Six Psychologist-Approved Tips for Keeping New Year’s Resolutions

Use this expert advice to actually keep your goal past the February doldrums.

New Year's resolution

It happens every year. In January, gyms across the city are packed with New Year’s resolutioners; by February, year-round fitness fans once again have their pick of the treadmills.

Sound familiar? It doesn’t have to. We asked Lisa Feldman Barrett, a psychology professor at Northeastern University, for advice about keeping New Year’s resolutions.

1. Make it realistic.

You’ve likely heard this one before, but Barrett emphasizes that lofty goals are far likelier to get abandoned than specific ones. “Instead of thinking, ‘I’m going to lose 10 pounds,’ think to yourself, ‘I’m going to try to lose half a pound a week’—which means you’re going to have to keep it up for 20 weeks, which is a much more specific, behavior-based kind of goal,” she says.

2. Plan ahead.

It sounds obvious, but Barrett says it’s important to remember that your mental state when you make your goal isn’t necessarily the same one you’ll have a month, or even a week, later. “Try to remember that you’re making the resolution in one state—whether it’s a well-rested state, or a sleep-deprived state, or a hungry state, or a well-satiated state—and when that state changes, it’ll be a little harder for you to keep your resolution,” she says. “Try to anticipate what those states will be like, and what you’re going to do, behaviorally, to keep yourself on track.”

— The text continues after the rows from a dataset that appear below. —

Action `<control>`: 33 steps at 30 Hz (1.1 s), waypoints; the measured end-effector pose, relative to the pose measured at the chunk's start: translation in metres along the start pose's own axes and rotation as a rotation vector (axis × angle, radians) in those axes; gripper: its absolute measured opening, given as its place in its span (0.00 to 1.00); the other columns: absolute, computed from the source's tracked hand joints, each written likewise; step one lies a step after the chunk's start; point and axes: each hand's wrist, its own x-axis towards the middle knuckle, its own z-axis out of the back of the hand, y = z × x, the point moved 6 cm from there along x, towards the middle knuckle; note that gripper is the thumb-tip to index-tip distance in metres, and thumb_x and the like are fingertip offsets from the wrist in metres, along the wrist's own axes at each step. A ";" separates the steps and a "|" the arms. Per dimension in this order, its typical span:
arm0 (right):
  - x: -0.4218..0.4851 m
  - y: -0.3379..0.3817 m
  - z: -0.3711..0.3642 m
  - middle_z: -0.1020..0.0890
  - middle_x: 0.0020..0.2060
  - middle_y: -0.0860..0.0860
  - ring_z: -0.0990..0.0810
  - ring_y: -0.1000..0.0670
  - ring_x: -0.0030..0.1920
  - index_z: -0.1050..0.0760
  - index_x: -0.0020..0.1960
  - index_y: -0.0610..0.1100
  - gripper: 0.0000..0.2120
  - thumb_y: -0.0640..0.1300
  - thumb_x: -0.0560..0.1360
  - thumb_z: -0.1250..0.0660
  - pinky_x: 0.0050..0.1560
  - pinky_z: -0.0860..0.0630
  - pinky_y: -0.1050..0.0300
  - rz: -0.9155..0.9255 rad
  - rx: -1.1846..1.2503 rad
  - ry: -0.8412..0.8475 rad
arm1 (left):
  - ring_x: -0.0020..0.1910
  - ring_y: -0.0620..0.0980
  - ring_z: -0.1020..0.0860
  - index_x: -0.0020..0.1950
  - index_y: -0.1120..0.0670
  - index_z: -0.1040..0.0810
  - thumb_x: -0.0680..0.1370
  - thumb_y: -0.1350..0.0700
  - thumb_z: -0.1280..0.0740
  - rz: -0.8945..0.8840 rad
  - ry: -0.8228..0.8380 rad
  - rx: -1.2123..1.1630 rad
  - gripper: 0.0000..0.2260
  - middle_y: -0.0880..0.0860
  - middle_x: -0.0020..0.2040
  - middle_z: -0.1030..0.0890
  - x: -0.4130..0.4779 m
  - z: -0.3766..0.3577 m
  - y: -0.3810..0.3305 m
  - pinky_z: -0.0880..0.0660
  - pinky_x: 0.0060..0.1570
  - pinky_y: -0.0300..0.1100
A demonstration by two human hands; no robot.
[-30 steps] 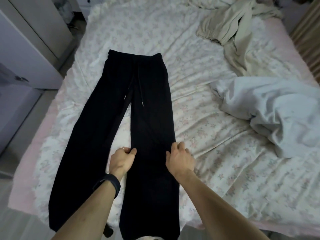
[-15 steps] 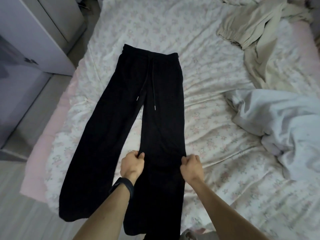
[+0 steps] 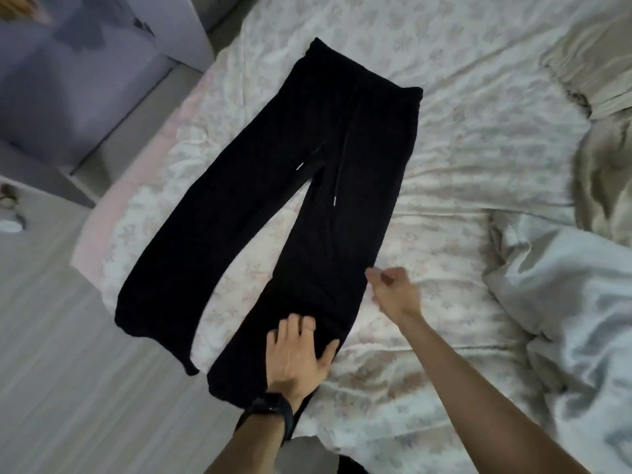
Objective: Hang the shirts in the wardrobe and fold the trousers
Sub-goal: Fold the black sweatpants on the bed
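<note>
Black drawstring trousers [image 3: 273,200] lie flat on the floral bed sheet [image 3: 461,159], waistband far, legs spread toward me. My left hand [image 3: 297,354], with a black band on its wrist, presses flat with spread fingers on the lower part of the right leg. My right hand [image 3: 390,289] sits at that leg's outer edge with its fingers curled. It is blurred, and I see no cloth in it. Beige trousers [image 3: 588,83] lie crumpled at the far right of the bed.
A pale grey garment [image 3: 564,302] is heaped on the bed's right side. A lilac wardrobe [image 3: 85,80] stands at the upper left, beside the bed. Light wood floor [image 3: 51,354] runs along the bed's left edge, with small objects [image 3: 10,213] on it.
Both hands gripped the edges of the right trouser leg before. The left hand has now let go and lies flat lower on the leg. The right has come off the edge. View shifted right.
</note>
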 end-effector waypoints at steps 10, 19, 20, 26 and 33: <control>0.020 0.030 -0.014 0.15 0.50 0.51 0.15 0.50 0.48 0.22 0.58 0.48 0.17 0.55 0.75 0.26 0.44 0.18 0.55 -0.056 0.112 0.340 | 0.45 0.61 0.23 0.54 0.61 0.19 0.66 0.46 0.24 0.528 0.311 0.036 0.24 0.58 0.47 0.22 -0.093 -0.043 0.007 0.23 0.41 0.57; -0.042 0.044 -0.049 0.14 0.48 0.47 0.13 0.45 0.43 0.21 0.57 0.44 0.10 0.44 0.77 0.29 0.38 0.18 0.56 -0.037 0.298 0.311 | 0.59 0.55 0.22 0.71 0.52 0.28 0.82 0.51 0.41 0.754 0.366 -0.016 0.18 0.52 0.60 0.20 -0.160 -0.024 0.096 0.29 0.58 0.49; -0.048 0.059 -0.051 0.14 0.47 0.47 0.14 0.45 0.41 0.20 0.56 0.44 0.08 0.43 0.77 0.29 0.38 0.18 0.56 -0.005 0.309 0.308 | 0.58 0.55 0.21 0.71 0.52 0.27 0.82 0.52 0.41 0.774 0.352 -0.032 0.17 0.53 0.58 0.19 -0.165 -0.016 0.110 0.29 0.58 0.48; -0.085 0.156 -0.092 0.17 0.40 0.43 0.13 0.46 0.37 0.28 0.44 0.41 0.11 0.45 0.77 0.27 0.39 0.16 0.56 0.143 0.276 0.272 | 0.51 0.57 0.19 0.62 0.49 0.21 0.84 0.54 0.41 0.867 0.234 -0.193 0.11 0.52 0.54 0.17 -0.169 0.040 0.207 0.25 0.48 0.47; -0.082 0.238 -0.152 0.16 0.37 0.46 0.14 0.51 0.33 0.26 0.46 0.43 0.10 0.49 0.79 0.29 0.37 0.17 0.61 0.217 0.177 0.159 | 0.52 0.57 0.19 0.57 0.47 0.19 0.84 0.51 0.38 0.915 0.122 -0.350 0.09 0.51 0.52 0.16 -0.136 0.061 0.331 0.23 0.50 0.49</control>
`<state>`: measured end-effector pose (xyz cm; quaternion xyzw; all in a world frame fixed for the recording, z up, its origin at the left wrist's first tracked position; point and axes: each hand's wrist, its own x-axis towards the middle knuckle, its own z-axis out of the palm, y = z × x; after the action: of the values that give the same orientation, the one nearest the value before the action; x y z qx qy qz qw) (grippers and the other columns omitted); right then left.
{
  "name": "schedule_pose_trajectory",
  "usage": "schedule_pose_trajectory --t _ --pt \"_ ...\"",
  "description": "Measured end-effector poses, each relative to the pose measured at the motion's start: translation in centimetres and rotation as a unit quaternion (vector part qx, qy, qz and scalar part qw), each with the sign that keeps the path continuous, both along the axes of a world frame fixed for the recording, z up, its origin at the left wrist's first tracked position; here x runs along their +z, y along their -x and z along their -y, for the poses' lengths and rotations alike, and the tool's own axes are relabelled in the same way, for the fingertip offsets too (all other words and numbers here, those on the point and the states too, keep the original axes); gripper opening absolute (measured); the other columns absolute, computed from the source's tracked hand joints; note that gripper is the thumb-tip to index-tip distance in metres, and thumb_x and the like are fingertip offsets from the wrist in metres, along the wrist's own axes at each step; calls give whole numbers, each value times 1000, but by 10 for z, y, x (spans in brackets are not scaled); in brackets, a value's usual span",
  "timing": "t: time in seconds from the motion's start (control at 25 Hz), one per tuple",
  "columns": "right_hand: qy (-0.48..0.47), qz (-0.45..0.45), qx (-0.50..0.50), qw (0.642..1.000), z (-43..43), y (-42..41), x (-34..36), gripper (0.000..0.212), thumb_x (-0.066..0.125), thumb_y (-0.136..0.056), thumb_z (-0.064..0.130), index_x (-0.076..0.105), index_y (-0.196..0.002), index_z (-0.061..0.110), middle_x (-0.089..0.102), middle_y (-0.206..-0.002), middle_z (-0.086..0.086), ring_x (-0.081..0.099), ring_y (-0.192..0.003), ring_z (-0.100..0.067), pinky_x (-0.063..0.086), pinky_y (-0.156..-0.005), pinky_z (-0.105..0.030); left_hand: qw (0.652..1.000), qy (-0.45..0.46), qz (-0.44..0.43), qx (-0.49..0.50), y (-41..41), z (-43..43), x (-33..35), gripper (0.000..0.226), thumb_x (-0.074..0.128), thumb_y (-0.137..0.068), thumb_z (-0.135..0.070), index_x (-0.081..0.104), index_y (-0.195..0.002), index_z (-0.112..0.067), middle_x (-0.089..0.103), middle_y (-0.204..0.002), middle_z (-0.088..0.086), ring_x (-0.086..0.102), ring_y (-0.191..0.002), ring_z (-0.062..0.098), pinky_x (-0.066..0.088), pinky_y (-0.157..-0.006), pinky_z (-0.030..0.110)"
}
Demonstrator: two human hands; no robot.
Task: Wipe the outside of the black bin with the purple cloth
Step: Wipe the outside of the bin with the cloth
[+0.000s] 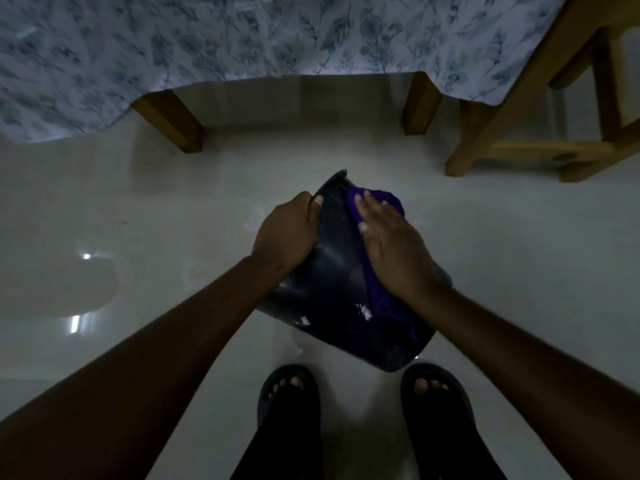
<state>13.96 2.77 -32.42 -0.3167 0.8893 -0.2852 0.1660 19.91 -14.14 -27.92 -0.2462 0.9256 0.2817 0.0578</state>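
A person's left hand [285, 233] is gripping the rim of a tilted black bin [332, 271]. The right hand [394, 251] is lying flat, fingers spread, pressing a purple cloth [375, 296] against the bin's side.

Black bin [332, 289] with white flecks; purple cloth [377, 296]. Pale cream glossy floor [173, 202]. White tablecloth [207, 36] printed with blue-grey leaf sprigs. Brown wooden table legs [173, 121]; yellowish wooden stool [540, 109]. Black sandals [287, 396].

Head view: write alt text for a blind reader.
Right hand presses a purple cloth flat on a tilted black bin while the left hand grips its rim. The bin sits on a pale floor between sandalled feet.
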Motion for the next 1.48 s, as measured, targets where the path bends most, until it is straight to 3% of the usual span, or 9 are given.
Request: schedule_pose_trajectory --t 0.12,0.32,0.48,0.72,0.92,1.08,1.24,1.36,1.48 --pt "18 95 -77 992 -11 15 -6 47 28 -102 36 29 -148 24 31 -155 2 28 -142 -17 21 -114 -32 1000 10 14 0 1 -5 5 39 25 -102 -41 45 -82 -14 55 -75 6 55 -71 29 40 -64 33" --pt "-2 -67 28 997 -14 -34 3 48 24 -100 36 29 -148 30 27 -156 7 19 -145 -18 19 -113 -39 1000 14 -7 10 -1 -1 -1 38 26 -102 -39 45 -81 -14 55 -73 5 52 -68 25 37 -63 32" --pt "18 111 -71 991 -5 23 -6 44 27 -103 32 32 -147 26 33 -154 3 32 -141 -16 20 -110 -23 1000 5 -19 21 -13 -9 5 38 26 -102 -40 45 -80 -15 60 -75 8 57 -70 28 41 -62 34" --pt "9 -72 52 996 -9 -43 6 47 25 -100 37 31 -147 30 28 -156 8 19 -145 -20 19 -111 -39 999 19 -35 15 -15 -4 -3 35 27 -102 -39 42 -79 -16 63 -78 14 58 -72 33 42 -63 35" --pt "9 100 -69 993 -6 15 -6 46 24 -103 32 30 -147 24 31 -155 3 29 -142 -17 18 -110 -22 999 41 -18 10 -21 -5 1 37 24 -102 -40 44 -82 -15 60 -74 9 57 -68 31 39 -60 33" --pt "-24 -48 -5 999 -21 -44 6 52 22 -98 38 29 -148 26 28 -155 6 21 -144 -19 23 -111 -39 999 6 14 28 5 -6 3 38 30 -100 -43 48 -81 -15 58 -76 5 53 -71 25 37 -63 31" --pt "6 9 -12 1000 -20 15 -1 48 23 -102 33 29 -148 25 31 -154 5 28 -142 -14 25 -113 -31 986 -166 -24 4 -8 7 10 29 47 -96 -40 57 -96 -13 62 -79 -3 58 -66 1 42 -55 13" --pt "15 62 -66 996 -26 22 -5 47 22 -102 35 26 -149 26 28 -156 6 27 -143 -14 20 -113 -27 991 -129 -28 -3 -31 7 4 33 41 -97 -44 54 -93 -14 66 -81 0 61 -71 9 45 -62 24" --pt "-60 -51 -48 996 -36 -42 8 52 19 -99 36 21 -150 26 20 -158 7 14 -147 -19 16 -114 -39 994 -105 -37 10 -20 5 -2 35 39 -98 -44 51 -85 -14 61 -72 -3 58 -67 11 43 -60 24"
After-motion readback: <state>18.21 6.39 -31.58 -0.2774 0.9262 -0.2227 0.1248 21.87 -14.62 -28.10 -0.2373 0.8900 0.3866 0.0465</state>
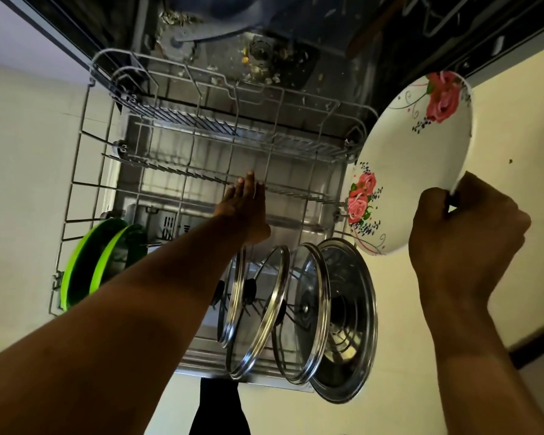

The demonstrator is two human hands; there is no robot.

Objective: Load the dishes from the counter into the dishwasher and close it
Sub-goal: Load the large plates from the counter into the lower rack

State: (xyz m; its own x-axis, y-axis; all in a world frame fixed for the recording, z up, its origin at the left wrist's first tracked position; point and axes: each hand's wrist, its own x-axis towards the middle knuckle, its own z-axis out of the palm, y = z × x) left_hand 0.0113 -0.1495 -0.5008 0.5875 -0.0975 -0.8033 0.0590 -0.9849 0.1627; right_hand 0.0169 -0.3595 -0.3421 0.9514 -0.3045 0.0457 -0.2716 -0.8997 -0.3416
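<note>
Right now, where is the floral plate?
At the right of the head view, the floral plate is held tilted by its lower edge in the right hand, just right of the dishwasher rack and above the steel lid.

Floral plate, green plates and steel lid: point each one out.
floral plate [421, 158], head view, bare white centre.
green plates [74, 270], head view, left plate's edge.
steel lid [355, 293], head view, domed face.

The left forearm [139, 309] covers part of the two bright green round plates [79, 271] and of the leftmost steel-rimmed glass lid [234, 296]. The fingertips of the right grip [465, 233] are unseen where it meets the white round plate with pink roses [415, 171]. The dark dishwasher tub [264, 58] is cut by the top edge; a blue shape [242, 11] there is too blurred to name.
</note>
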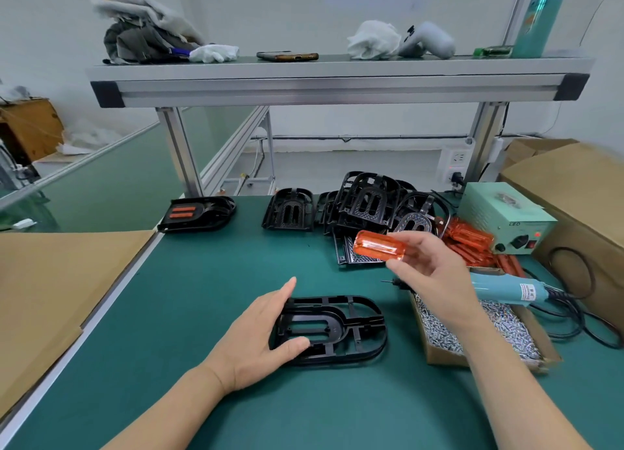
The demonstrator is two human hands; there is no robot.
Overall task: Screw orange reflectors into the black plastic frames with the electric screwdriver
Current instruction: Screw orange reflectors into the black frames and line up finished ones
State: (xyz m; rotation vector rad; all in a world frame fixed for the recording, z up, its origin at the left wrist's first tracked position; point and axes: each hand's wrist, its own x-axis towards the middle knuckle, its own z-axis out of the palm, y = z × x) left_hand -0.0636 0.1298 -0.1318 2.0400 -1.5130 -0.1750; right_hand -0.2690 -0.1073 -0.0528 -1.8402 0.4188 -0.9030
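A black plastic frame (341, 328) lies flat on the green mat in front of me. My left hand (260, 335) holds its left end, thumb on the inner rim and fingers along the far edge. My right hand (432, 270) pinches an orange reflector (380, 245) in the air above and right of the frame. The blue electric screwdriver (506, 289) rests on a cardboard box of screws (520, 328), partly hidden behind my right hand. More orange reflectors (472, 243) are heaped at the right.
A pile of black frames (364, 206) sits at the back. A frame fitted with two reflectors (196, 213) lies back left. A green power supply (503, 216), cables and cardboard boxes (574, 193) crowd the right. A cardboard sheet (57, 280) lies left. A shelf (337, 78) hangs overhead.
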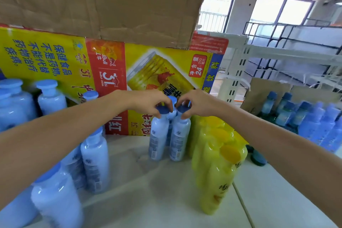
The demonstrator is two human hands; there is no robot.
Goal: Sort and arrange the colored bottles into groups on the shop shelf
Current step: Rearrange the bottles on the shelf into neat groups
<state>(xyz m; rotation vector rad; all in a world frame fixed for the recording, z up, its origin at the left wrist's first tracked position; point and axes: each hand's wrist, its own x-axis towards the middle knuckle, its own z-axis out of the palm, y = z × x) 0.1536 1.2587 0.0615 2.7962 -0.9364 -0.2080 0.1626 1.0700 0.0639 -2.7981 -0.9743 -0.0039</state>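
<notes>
Head view looks down on a white shelf (140, 181) with both bare arms reaching forward. The left grip (151, 102) curls its fingers round the dark blue cap of a pale blue bottle (158, 135). The right grip (196, 103) pinches the dark blue cap of a second pale blue bottle (179, 135). These two bottles stand upright on the shelf, just beside each other, near its back edge. Between the two caps shows the lighter blue cap of a third bottle (173, 100), standing behind them.

Just to the right of the pair, a row of yellow bottles (216, 153) runs from the back edge toward the front edge. Along the left edge stand larger light blue bottles (94, 157). A yellow and red printed carton (74, 65) lines the back edge, with a brown cardboard flap (111, 2) above it. Beyond the shelf's right edge, more blue bottles (314, 120) stand in a blurred group.
</notes>
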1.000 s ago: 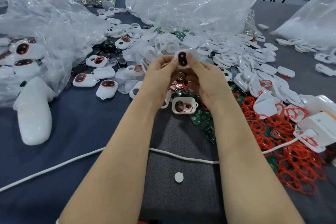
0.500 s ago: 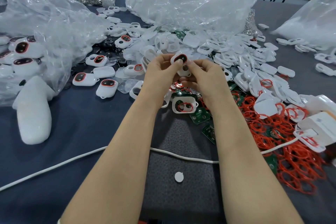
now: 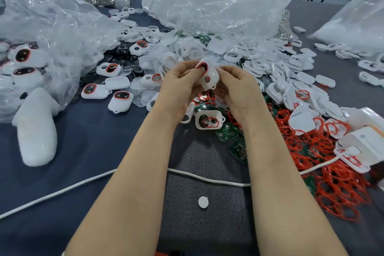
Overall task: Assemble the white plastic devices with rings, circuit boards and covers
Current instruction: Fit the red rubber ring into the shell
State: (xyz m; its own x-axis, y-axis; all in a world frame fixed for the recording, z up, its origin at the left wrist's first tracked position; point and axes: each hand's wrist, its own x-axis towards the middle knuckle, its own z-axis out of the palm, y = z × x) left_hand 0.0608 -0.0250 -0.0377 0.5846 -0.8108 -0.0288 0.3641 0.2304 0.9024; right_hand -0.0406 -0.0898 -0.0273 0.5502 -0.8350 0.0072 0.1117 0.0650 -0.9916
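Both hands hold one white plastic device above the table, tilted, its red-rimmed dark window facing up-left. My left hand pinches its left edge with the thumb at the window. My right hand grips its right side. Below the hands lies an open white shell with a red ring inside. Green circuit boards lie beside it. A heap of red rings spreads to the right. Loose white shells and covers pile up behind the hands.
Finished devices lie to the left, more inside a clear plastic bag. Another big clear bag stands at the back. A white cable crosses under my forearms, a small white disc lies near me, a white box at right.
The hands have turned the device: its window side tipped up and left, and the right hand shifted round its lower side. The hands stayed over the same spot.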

3. Implement a reward system, but don’t punish yourself.

Good news: Barrett says research shows that rewarding good choices actually changes behavior better than punishing bad choices. She suggests easy rewards like putting $1 toward a big purchase every time you go to the gym.

4. Find a friend—or don’t.

One resolution doesn’t fit all. Think about how you like to do things, and tailor your goal around that. “If you’re the kind of person who is very affiliative, try to make your resolutions involve other people. If you’re somebody who really appreciates time alone, then try to work that into your resolution,” she says. “If you make not just meeting the resolution rewarding, but actually doing the action rewarding, that’s going to keep you doing it for longer.”

5. Change the context around your resolution.

Vowing to improve your nutrition while still going out to eat every night is an uphill battle. Barrett recommends changing not just your behavior, but its setting. “Changing your behavior while the context stays the same is very challenging,” she says.

6. Don’t forget the good stuff.

Resolutions, logically, usually stem from necessary lifestyle changes—but Barrett says not to lose sight of what’s going right. “Focusing a lot on what you need to change about yourself, or about your life, can sometimes lead people to miss what they should be really grateful for,” she says. “Being mindful of how you can improve your life is a really valuable thing, but only in the context of also being mindful of what you should be grateful for.”